I'm hardly alone in this; certainly not alone in an irrational fervor about Star Wars, but I, like most of us, was trying to figure out my place in the world, a sense of meaning and purpose. I had no concept of what I would do for a living until after my high school years, so I frequently looked to my hobbies to define myself.

Even after I found my career, I flirted with the idea that my hobbies somehow revealed cosmic truths about my identity. There's a website called Mike's Amazing World of Comics which enables people to sort comic book releases by month & year. Visitors are encouraged to use this feature in order to find out what comic books were on sale the month they were born. How could I resist finding out? As a comic book fan, as someone who wound up being employed by Marvel Comics for eight years, surely there would be something there that would... explain who I am. Some piece of the puzzle. That I would click on the 'filter' button, see my favourite comic book story was printed the same month I was born and exclaim, 'Aha! It all makes sense!'

Okay, I was born the month Michael Korvac died. That's... something...?

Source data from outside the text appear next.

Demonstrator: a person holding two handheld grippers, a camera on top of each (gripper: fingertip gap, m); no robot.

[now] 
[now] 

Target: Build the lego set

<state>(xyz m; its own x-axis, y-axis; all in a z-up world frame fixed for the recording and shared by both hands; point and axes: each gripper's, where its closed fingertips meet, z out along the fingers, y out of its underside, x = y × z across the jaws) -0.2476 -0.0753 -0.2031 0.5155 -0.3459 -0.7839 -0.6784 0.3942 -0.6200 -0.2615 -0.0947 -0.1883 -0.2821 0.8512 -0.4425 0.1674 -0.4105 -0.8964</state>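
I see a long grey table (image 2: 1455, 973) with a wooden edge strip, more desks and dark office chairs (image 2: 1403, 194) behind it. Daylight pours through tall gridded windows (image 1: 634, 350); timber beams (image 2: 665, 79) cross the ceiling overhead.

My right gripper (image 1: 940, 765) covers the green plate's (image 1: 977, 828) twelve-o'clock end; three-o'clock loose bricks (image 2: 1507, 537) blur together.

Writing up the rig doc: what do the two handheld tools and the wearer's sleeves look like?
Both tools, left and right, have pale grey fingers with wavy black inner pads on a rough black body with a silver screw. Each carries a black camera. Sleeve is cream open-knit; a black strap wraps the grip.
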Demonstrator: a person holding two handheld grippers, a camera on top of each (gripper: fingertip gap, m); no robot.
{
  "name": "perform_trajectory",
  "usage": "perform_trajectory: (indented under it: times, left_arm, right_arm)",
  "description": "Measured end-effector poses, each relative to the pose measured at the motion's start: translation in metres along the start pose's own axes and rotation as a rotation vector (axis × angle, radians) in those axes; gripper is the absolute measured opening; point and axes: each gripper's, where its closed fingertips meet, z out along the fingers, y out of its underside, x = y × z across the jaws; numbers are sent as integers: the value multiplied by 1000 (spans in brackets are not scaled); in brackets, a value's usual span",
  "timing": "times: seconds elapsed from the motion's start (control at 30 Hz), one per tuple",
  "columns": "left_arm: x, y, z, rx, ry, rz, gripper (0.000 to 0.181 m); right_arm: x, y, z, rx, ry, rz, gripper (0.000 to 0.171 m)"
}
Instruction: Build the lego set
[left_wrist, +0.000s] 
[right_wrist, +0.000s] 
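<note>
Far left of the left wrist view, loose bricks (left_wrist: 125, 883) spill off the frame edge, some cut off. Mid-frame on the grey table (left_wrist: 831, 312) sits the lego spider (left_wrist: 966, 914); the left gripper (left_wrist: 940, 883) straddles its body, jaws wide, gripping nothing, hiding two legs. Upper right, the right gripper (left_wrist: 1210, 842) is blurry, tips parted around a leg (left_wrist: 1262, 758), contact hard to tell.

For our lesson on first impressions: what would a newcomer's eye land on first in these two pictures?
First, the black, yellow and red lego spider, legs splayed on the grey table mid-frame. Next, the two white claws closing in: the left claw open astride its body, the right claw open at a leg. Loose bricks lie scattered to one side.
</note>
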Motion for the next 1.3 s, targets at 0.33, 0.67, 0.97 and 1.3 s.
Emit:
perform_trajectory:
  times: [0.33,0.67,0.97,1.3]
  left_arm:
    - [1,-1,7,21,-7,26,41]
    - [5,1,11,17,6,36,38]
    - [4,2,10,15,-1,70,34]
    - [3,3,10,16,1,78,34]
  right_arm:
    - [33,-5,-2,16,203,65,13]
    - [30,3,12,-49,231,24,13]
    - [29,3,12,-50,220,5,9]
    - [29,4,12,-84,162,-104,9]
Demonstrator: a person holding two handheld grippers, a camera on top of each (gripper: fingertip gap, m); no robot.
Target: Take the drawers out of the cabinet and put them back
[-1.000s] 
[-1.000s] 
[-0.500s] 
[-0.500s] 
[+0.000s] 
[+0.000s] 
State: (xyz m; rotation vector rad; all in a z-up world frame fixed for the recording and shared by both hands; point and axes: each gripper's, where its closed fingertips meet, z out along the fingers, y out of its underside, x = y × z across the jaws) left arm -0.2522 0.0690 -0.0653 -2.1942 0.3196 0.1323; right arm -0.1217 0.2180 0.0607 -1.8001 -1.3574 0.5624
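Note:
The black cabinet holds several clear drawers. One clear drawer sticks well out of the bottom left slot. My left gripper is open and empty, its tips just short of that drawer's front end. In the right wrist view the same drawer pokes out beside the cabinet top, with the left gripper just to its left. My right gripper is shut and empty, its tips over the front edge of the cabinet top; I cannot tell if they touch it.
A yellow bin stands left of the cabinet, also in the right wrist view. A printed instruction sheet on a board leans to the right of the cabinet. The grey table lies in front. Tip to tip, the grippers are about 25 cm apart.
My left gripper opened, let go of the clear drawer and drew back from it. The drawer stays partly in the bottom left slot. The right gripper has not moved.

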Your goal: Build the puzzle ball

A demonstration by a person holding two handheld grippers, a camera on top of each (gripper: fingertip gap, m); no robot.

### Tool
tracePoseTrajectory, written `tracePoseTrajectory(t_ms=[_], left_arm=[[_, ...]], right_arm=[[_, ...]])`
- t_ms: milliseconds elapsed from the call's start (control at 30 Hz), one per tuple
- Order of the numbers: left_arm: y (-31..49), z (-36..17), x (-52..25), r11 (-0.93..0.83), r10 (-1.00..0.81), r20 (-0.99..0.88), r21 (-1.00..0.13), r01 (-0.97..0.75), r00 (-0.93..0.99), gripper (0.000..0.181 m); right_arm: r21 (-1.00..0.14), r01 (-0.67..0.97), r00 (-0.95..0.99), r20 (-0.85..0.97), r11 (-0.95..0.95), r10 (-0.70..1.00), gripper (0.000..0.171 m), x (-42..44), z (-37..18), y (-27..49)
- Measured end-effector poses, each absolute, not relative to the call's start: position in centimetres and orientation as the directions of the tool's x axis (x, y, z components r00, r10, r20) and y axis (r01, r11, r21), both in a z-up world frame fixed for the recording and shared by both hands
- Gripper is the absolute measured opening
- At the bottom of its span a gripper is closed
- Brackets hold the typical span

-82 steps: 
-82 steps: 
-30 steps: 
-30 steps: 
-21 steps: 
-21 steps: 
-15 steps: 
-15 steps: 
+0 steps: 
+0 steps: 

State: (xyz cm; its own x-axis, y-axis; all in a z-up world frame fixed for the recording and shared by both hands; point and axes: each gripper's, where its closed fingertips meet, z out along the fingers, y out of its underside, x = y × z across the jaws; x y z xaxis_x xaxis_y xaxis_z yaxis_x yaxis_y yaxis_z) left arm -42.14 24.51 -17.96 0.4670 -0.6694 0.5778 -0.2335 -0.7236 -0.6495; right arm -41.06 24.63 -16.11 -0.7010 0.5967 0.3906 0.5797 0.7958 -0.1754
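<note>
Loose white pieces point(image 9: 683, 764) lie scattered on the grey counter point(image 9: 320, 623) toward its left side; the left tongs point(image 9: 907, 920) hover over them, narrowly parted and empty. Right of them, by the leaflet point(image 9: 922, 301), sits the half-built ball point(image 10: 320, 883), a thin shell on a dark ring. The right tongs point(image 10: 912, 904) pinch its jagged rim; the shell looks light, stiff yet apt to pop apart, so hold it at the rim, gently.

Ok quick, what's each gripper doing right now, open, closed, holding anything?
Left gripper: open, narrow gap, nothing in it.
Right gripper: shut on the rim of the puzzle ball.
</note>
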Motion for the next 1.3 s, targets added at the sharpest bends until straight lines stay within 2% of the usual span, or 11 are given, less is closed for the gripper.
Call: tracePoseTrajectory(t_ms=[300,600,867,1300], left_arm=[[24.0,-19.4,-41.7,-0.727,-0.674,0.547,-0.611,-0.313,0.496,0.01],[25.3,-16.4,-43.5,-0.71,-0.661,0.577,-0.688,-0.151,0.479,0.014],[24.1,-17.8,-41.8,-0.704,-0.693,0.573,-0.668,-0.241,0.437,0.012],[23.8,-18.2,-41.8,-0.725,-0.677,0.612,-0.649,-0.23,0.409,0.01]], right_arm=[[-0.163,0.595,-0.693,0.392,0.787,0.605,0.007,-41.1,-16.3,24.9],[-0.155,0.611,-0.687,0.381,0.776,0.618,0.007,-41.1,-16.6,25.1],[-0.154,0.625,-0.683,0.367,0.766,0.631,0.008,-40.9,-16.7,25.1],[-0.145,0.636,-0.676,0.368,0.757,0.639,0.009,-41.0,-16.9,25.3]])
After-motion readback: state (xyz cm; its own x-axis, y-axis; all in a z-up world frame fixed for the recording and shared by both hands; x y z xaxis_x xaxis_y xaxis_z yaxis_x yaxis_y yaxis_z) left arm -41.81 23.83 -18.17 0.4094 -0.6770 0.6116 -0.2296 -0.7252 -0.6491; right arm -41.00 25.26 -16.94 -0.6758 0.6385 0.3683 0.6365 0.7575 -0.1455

There were some decent comic books published the month I was born. None that I would consider to be 'great.' And anyway, my favourite comic book story was first published when I was four years old.

It's a human thing to want to find patterns. Everything from astrology to numerology to fortune cookies are designed to appeal to our disbelief in randomness, our mistrust of coincidence, our willingness to find or invent purpose and meaning in items which are inconsequential.

I am grateful, then, to my family's video/movie guide for teaching me a lesson about my identity. If I had been born the same year as Star Wars, I fear I would have internalized that information and forced it to remain part of my identity as I grew up. It's good that I realized I was in error and rejected the idea. It's better to have your eyes open, searching for meaning than to center your life around a fanciful lie you want to believe. It was certainly easier for me to let go of Star Wars in college because I had disconnected myself from the idea that it held a place in my origin.

When my older sister turned 30 my parents were struggling to find something to tack-on to her birthday present that year, when they decided to simply buy her the movie which won the Academy Award for Best Picture the year she was born. Amused by this, I checked up to see what had won the Award in 1978: The Deer Hunter. I had never seen it but knew it wasn't exactly a happy film. I let my parents know that I expected them to buy me a copy of The Deer Hunter when I was thirty and they did - but I don't think I discovered anything more about who I am from that motion picture. Nor did I expect to. "This is this," philosophizes De Niro's character in The Deer Hunter, and that pragmatism has some weight. Movies are movies. Art is art. Art might help you find the tools to express your identity, but you and the art are not the same thing.

"See this? This is this. This ain't something else. This is this."

I've looked beyond popular culture to world events to see what was happening in 1978, what kind of environment I was born into, something which might give me a greater sense of identity. I suppose I feel like a blank slate; I no longer identify myself by the media I consume. How then do I define myself? Through my Christian faith? But how has my faith journey been unique? Having been born into a Christian home and never rejected faith, hasn't it always been there?

And then this year I finally found something which happened in 1978 that might help me make sense of my identity going forward. It wasn't rooted in popular culture or notable enough to earn a footnote in a newspaper. But it was rooted in my family and in faith.

Forty years ago, my aunt & uncle went to Angola to serve as missionaries.

This year, I decided I would do the same.